Your goal = Begin with the first line of the listing and quote every line through the one containing "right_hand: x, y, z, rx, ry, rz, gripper"; give only those lines.

Data provided =
= = = =

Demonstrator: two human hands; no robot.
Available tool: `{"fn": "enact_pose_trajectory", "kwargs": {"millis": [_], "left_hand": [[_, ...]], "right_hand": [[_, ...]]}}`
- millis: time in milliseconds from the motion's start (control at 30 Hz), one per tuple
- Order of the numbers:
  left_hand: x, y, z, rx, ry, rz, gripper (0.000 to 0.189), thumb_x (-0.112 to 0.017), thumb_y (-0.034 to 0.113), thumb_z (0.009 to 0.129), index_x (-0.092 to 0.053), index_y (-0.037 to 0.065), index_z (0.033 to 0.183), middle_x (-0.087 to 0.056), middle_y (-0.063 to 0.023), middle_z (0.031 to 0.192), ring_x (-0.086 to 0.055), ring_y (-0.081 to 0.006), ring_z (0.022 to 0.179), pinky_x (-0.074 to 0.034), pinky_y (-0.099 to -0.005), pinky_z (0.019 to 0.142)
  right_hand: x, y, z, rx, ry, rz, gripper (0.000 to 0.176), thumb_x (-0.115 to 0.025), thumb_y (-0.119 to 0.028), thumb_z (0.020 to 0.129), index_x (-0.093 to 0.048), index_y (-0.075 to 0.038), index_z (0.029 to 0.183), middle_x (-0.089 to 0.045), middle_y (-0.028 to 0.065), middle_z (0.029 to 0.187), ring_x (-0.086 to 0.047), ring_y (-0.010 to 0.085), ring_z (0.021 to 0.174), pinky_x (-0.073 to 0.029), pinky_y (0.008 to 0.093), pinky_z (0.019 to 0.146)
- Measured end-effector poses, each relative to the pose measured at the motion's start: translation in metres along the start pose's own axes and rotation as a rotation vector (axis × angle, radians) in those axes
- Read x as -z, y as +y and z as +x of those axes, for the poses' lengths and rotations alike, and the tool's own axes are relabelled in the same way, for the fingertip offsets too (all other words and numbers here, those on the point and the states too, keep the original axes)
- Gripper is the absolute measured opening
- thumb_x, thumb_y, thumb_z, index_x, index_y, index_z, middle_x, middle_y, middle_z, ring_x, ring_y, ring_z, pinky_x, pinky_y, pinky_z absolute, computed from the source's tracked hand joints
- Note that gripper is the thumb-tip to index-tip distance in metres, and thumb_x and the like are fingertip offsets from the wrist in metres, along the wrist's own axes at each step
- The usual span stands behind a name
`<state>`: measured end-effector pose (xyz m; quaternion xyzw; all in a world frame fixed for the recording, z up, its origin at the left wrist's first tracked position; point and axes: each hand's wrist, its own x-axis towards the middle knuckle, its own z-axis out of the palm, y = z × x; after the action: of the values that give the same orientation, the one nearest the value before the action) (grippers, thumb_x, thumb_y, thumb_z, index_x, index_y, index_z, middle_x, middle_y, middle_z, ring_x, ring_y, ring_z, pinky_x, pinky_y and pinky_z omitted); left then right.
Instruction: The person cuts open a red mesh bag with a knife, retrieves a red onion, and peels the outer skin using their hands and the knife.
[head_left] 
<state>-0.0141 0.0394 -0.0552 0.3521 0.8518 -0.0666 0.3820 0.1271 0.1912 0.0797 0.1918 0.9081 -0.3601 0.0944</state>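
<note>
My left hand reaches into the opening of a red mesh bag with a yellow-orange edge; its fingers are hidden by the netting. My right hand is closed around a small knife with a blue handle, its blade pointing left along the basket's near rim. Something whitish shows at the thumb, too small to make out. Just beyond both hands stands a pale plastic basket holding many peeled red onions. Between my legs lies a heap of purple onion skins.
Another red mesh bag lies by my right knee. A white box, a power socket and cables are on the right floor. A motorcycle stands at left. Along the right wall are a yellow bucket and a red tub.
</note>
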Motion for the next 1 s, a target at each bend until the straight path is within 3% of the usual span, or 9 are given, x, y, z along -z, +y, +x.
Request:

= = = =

Task result =
Demonstrator: two human hands; no robot.
Available tool: `{"fn": "enact_pose_trajectory", "kwargs": {"millis": [_], "left_hand": [[_, ...]], "right_hand": [[_, ...]]}}`
- millis: time in milliseconds from the motion's start (control at 30 Hz), one per tuple
- Order of the numbers:
  left_hand: x, y, z, rx, ry, rz, gripper (0.000 to 0.189), thumb_x (-0.112 to 0.017), thumb_y (-0.034 to 0.113), thumb_z (0.009 to 0.129), index_x (-0.092 to 0.053), index_y (-0.037 to 0.065), index_z (0.033 to 0.183), middle_x (-0.087 to 0.056), middle_y (-0.063 to 0.023), middle_z (0.031 to 0.192), ring_x (-0.086 to 0.055), ring_y (-0.081 to 0.006), ring_z (0.022 to 0.179), pinky_x (-0.074 to 0.034), pinky_y (-0.099 to -0.005), pinky_z (0.019 to 0.142)
  right_hand: x, y, z, rx, ry, rz, gripper (0.000 to 0.176), thumb_x (-0.115 to 0.025), thumb_y (-0.119 to 0.028), thumb_z (0.020 to 0.129), index_x (-0.093 to 0.048), index_y (-0.075 to 0.038), index_z (0.029 to 0.183), middle_x (-0.089 to 0.045), middle_y (-0.028 to 0.065), middle_z (0.029 to 0.187), ring_x (-0.086 to 0.047), ring_y (-0.010 to 0.085), ring_z (0.021 to 0.174), pinky_x (-0.073 to 0.029), pinky_y (0.008 to 0.093), pinky_z (0.019 to 0.146)

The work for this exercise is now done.